• [REQUIRED WORK] Your answer should be every line with the word "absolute", copied from the data below.

(RECORDED INFORMATION begins)

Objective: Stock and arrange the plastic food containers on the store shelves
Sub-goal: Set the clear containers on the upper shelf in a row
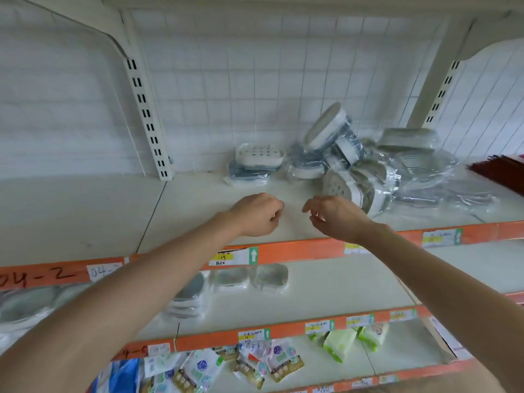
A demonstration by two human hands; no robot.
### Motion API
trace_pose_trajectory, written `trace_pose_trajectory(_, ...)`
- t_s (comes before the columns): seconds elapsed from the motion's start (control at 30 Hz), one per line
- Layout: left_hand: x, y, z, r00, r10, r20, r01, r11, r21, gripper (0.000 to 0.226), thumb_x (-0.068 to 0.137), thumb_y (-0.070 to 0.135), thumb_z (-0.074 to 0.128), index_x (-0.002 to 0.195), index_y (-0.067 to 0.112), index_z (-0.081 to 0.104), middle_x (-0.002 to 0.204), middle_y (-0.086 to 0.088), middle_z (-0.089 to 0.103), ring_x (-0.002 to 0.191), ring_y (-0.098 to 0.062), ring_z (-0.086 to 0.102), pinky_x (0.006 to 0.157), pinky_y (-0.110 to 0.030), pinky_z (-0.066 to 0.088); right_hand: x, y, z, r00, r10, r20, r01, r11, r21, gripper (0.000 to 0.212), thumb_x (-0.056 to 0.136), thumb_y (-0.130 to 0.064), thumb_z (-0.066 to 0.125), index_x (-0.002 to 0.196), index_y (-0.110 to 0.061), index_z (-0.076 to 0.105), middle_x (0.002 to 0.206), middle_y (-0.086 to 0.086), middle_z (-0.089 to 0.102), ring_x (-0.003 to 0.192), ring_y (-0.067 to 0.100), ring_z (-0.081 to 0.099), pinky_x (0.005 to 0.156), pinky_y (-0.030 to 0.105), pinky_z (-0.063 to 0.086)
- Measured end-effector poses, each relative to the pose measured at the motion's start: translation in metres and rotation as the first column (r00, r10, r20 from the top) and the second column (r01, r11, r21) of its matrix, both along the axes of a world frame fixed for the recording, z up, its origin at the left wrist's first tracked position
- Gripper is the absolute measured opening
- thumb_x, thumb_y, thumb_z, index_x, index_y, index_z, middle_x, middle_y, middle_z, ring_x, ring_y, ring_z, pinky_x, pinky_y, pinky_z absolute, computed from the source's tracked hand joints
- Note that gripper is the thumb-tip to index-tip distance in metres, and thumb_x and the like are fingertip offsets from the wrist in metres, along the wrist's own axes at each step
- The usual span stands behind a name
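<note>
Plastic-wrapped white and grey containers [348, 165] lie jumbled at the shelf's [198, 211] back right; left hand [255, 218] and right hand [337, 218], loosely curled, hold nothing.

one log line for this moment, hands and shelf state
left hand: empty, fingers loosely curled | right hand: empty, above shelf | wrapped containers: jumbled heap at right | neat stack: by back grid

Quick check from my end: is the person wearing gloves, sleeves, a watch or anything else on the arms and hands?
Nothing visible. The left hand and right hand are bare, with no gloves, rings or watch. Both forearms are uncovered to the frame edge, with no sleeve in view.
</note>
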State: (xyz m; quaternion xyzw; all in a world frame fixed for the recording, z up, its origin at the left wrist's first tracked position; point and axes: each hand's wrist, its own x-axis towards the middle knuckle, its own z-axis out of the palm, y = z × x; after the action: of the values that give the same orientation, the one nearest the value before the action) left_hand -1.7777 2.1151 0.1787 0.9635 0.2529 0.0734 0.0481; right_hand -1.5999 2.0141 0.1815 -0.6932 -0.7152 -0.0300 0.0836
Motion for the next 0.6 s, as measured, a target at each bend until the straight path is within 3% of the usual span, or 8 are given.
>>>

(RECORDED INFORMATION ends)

• [ANSWER FOR THIS EXERCISE]
- Gripper is the absolute measured opening
- thumb_x, thumb_y, thumb_z, index_x, index_y, index_z, middle_x, middle_y, middle_z, ring_x, ring_y, ring_z, pinky_x, pinky_y, pinky_z absolute, computed from the source's tracked hand joints

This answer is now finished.